How to complete this task
The reply is a verbatim copy of the listing below with its images dropped.

Given data

================================

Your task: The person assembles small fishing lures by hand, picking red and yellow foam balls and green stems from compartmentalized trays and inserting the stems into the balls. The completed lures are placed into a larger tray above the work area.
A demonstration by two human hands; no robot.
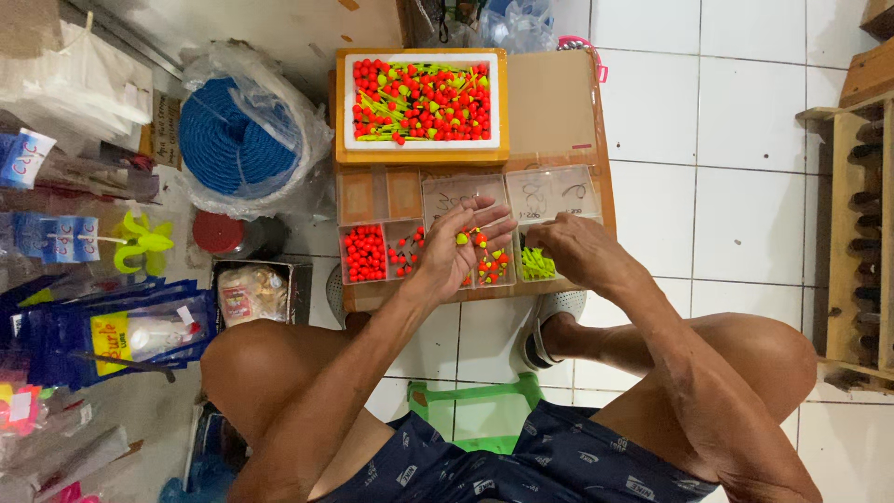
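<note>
Red and yellow-green floats [421, 101] fill a white foam tray [350, 102] at the far end of a low cardboard surface [551, 102], seen from above. Nearer the person stand clear plastic boxes: the left box [380, 250] holds red beads in one cell and a sparser mix beside it; the middle box [466, 191], lid raised, holds assembled floats; the right box [551, 194] holds yellow-green stems [535, 265].

Left hand [458, 247]: palm up over the middle box, fingers spread and slightly curled. Several small floats [470, 238] lie loose in the cupped palm and on the finger bases, not pinched. More floats lie in the cell under the fingertips.

Right hand [579, 250]: knuckles up at the near edge of the right box, fingers bent together and pointing down toward the stems. The fingertips are hidden by the hand itself, so whether they grip a stem cannot be told. The two hands are near each other, not touching.

Surroundings: a coil of blue rope [233, 140] in a plastic bag lies left of the tray; packaged goods [121, 331] lie on the floor further left; a wooden rack [861, 242] stands at the right on white tiles.
</note>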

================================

Expected output
Your task: The person assembles small fishing lures by hand, picking red and yellow foam balls and green stems from compartmentalized trays and inserting the stems into the balls. The completed lures are placed into a larger tray above the work area.
A demonstration by two human hands; no robot.
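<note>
Red and yellow-green floats [421, 101] fill a white foam tray [350, 102] at the far end of a low cardboard surface [551, 102], seen from above. Nearer the person stand clear plastic boxes: the left box [380, 250] holds red beads in one cell and a sparser mix beside it; the middle box [466, 191], lid raised, holds assembled floats; the right box [551, 194] holds yellow-green stems [535, 265].

Left hand [458, 247]: palm up over the middle box, fingers spread and slightly curled. Several small floats [470, 238] lie loose in the cupped palm and on the finger bases, not pinched. More floats lie in the cell under the fingertips.

Right hand [579, 250]: knuckles up at the near edge of the right box, fingers bent together and pointing down toward the stems. The fingertips are hidden by the hand itself, so whether they grip a stem cannot be told. The two hands are near each other, not touching.

Surroundings: a coil of blue rope [233, 140] in a plastic bag lies left of the tray; packaged goods [121, 331] lie on the floor further left; a wooden rack [861, 242] stands at the right on white tiles.
</note>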

The output given here is complete.